**WHAT IS BEING ASKED**
The lines to copy from the listing below are those that contain the string "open".
-------------------------
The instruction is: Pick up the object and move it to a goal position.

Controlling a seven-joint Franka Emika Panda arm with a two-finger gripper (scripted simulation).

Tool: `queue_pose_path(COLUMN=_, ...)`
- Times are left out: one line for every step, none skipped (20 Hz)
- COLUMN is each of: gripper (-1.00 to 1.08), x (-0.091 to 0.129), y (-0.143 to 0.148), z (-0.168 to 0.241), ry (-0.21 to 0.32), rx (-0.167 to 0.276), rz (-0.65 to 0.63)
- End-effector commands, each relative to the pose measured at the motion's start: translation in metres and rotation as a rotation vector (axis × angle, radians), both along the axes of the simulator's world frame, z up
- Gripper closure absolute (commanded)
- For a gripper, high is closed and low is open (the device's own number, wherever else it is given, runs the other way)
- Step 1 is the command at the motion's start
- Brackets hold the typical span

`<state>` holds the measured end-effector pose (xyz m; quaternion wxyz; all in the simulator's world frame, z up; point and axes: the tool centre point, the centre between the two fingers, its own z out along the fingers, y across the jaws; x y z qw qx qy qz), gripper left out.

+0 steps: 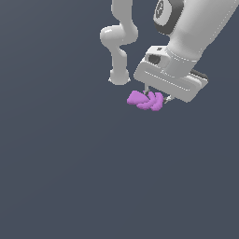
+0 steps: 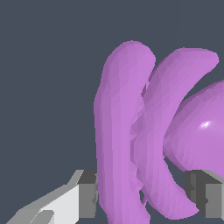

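The object is a small bright purple wedge with two curved ribs, lying just under my hand in the exterior view. My gripper reaches down over it with a finger on each side. In the wrist view the object fills most of the picture, ribs upright and the rounded cone end to one side. My gripper has its two dark pads pressed against opposite sides of the ribs, so it is shut on the object. The underside of the object is hidden.
A plain dark grey floor lies all around. The white arm links rise behind the hand. No goal marker shows in either view.
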<state>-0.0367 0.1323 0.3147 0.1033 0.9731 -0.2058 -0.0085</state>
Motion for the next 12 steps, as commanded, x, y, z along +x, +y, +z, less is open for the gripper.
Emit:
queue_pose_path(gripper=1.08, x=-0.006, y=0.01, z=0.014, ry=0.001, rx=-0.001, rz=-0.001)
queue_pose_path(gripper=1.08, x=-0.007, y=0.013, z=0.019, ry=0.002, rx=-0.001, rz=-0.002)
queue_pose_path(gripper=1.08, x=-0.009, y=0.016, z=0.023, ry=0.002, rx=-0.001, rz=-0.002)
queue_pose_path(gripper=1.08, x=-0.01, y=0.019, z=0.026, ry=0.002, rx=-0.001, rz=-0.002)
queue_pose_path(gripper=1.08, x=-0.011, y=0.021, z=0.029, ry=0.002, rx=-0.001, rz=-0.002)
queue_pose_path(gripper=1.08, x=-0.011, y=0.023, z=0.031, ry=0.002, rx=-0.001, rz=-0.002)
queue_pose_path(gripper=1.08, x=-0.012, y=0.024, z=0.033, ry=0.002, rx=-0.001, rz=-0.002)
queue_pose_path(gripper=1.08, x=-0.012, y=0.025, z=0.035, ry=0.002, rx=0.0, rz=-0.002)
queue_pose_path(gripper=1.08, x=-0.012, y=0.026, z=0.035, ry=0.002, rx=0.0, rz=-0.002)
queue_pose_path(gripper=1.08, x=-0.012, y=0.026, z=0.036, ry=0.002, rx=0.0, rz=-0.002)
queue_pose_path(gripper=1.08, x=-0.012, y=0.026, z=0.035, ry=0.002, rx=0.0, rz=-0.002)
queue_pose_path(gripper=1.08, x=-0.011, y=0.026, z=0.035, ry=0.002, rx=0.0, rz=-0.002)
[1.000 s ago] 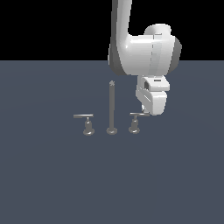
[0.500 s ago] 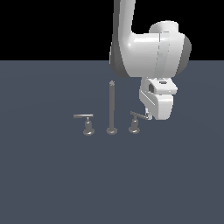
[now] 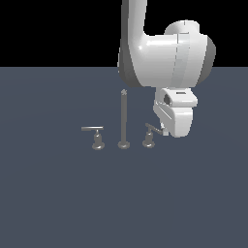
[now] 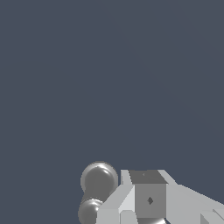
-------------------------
**TASK SOLUTION**
- For a gripper, high is closed and low is open (the device's own number, wherever else it is given, runs the other way)
Motion for the next 12 steps, as commanded, x, y, z along +x, +y, +z, less is open for the gripper.

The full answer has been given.